* [What you should do]
Would you output the entries below only from the line containing "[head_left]" through the line containing "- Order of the", exactly as they stand and with both ends included?

*** Opening of Task input ***

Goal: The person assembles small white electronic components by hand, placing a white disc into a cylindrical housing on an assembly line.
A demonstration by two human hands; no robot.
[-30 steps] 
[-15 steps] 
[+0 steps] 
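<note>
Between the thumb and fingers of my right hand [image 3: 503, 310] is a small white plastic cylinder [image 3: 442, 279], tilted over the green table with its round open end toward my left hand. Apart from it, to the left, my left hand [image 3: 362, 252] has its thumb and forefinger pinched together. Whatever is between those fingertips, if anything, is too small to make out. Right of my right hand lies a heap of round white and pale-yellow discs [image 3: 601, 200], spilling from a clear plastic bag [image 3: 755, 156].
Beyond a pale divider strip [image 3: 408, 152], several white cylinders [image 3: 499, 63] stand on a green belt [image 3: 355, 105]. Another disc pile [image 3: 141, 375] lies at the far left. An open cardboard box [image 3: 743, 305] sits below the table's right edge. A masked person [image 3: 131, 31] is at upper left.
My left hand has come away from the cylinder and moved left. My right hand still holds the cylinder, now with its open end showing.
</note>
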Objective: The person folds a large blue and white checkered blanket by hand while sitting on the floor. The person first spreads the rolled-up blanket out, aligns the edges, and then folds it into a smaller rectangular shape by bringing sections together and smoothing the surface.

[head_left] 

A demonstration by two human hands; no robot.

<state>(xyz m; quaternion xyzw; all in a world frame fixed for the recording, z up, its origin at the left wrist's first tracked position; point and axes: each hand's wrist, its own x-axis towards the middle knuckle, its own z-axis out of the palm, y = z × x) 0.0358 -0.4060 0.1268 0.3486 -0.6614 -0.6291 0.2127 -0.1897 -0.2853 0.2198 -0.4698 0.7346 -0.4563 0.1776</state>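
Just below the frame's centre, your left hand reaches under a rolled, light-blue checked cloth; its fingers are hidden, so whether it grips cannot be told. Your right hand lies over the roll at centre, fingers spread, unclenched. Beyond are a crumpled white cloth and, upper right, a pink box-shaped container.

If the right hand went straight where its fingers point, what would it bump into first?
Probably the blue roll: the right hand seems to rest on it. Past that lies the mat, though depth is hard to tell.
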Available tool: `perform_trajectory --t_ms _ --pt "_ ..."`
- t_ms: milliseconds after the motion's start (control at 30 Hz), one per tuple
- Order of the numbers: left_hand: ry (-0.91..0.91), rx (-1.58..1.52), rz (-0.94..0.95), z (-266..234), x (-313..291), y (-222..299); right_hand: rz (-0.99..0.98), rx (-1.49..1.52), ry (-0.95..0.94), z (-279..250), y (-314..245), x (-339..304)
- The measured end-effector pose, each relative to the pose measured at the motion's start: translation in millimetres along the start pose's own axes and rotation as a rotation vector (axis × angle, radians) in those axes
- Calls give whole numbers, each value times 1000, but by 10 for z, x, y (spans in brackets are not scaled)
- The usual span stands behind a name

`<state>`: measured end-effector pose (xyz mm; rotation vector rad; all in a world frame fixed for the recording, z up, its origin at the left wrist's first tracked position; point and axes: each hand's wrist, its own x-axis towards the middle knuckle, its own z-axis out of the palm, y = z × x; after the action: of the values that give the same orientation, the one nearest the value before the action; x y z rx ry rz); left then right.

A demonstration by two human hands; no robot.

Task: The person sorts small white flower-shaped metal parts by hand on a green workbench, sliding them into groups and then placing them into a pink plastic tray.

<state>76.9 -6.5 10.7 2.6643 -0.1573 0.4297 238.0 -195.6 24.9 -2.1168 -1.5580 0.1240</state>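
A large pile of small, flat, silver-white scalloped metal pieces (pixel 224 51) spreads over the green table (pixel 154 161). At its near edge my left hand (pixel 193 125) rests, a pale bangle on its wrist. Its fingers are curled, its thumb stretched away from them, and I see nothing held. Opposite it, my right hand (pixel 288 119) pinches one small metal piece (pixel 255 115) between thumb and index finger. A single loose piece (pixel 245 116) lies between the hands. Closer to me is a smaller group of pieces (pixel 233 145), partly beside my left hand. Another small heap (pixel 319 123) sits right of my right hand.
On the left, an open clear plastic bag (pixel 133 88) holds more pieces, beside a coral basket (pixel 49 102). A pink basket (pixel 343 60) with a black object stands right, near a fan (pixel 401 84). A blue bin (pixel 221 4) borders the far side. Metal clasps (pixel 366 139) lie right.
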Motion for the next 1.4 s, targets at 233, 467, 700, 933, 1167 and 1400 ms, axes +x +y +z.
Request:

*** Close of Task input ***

* [Task output]
[head_left] 

A demonstration by two human hands; no robot.

<state>(xyz m; quaternion xyzw; all in a world frame fixed for the recording, z up, its origin at the left wrist's first tracked position; point and axes: each hand's wrist, its own x-axis towards the middle knuckle, its own z-axis out of the palm, y = z × x) 0.0358 -0.4060 0.1268 0.3486 -0.6614 -0.6291 0.2127 -0.1897 -0.2853 0.2198 -0.4698 0.7346 -0.4563 0.1776</state>
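Just below the frame's centre, your left hand reaches under a rolled, light-blue checked cloth; its fingers are hidden, so whether it grips cannot be told. Your right hand lies over the roll at centre, fingers spread, unclenched. Beyond are a crumpled white cloth and, upper right, a pink box-shaped container.

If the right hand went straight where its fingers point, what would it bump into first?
Probably the blue roll: the right hand seems to rest on it. Past that lies the mat, though depth is hard to tell.
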Available tool: `perform_trajectory --t_ms _ --pt "_ ..."`
- t_ms: milliseconds after the motion's start (control at 30 Hz), one per tuple
- Order of the numbers: left_hand: ry (-0.91..0.91), rx (-1.58..1.52), rz (-0.94..0.95), z (-266..234), x (-313..291), y (-222..299); right_hand: rz (-0.99..0.98), rx (-1.49..1.52), ry (-0.95..0.94), z (-279..250), y (-314..245), x (-339..304)

What the exercise asked for is now done.